Машенька действительно превосходная девушка, а моя жена разве не прелестная женщина?..
Да и меня, слава богу, никто негодяем не называл, а между тем вот мы с него, после
четырех лет счастливой, ни на минуту ничем не смущенной жизни, теперь разбранились,
как портной с портнихой... И все из-за пустяков, из-за чужой шутовской прихоти...
Мне стало ужасно совестно перед собою и ужасно ее жалко, потому что я ее слова
уже считал ни во что, а за все винил себя, и в таком грустном и недовольном настроении
уснул у себя в кабинете на диване, закутавшись в мягкий ватный халат, выстеганный
мне собственными руками моей милой жены...

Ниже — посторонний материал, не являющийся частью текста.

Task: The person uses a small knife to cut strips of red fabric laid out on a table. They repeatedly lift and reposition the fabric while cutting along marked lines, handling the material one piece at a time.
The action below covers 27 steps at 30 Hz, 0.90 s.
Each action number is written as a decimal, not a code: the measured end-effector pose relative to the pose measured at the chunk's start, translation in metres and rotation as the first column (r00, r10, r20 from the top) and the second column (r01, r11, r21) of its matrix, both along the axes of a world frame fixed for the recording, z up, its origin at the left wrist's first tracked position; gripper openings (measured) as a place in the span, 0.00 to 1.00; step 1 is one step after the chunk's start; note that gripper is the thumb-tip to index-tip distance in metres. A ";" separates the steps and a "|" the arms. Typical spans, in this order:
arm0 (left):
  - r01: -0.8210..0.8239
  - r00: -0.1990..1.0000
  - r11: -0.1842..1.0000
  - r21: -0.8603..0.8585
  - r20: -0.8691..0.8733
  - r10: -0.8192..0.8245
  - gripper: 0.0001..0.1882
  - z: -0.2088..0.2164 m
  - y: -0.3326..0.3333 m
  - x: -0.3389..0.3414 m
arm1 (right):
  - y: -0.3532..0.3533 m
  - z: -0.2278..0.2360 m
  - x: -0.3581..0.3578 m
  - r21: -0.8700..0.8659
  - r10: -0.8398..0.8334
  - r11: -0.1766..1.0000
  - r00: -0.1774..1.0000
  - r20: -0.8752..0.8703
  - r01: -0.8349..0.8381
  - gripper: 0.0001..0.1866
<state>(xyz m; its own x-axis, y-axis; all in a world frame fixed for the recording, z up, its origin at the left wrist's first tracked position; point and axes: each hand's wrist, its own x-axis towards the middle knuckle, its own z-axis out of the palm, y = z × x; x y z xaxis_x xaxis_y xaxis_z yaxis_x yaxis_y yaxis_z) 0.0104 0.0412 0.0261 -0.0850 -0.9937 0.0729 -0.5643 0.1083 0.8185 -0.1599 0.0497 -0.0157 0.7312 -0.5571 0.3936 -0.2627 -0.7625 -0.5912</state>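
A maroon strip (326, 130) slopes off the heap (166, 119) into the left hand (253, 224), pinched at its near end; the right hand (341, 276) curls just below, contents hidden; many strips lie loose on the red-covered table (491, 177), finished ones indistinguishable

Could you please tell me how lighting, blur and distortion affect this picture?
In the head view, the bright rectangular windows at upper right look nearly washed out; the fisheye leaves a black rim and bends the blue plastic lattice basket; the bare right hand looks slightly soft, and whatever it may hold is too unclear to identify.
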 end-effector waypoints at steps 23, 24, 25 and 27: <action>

Подкупающая это вещь — носильное удобное платье, сработанное мужу жениными
руками! Так оно хорошо, так мило и так вовремя и не вовремя напоминает и наши
вины и те драгоценные ручки, которые вдруг захочется расцеловать и просить в чем-то
прощения.
— Прости меня, мой ангел, что ты меня, наконец, вывела из терпения. Я вперед
не буду.
И мне, признаться, до того захотелось поскорее идти с этой просьбой, что я
проснулся, встал и вышел из кабинета.
Смотрю — в доме везде темно и тихо.
Спрашиваю горничную:
— Где же барыня?
— А они, — отвечает, — уехали с вашим братцем к Марьи Николаевны отцу. Я вам
сейчас чай приготовлю.
“Какова! — думаю, — значит, она своего упорства не оставляет, — она таки хочет
женить брата на Машеньке... Ну пусть их делают, как знают, и пусть их Машенькин
отец надует, как он надул своих старших зятьев. Да даже еще и более, потому что
те сами жохи, а мой брат — воплощенная честность и деликатность. Тем лучше, —
пусть он их надует — и брата и мою жену. Пусть она обожжется на первом уроке,
как людей сватать!”
Я получил из рук горничной стакан чаю и уселся читать дело, которое завтра
начиналось у нас в суде и представляло для меня немало трудностей.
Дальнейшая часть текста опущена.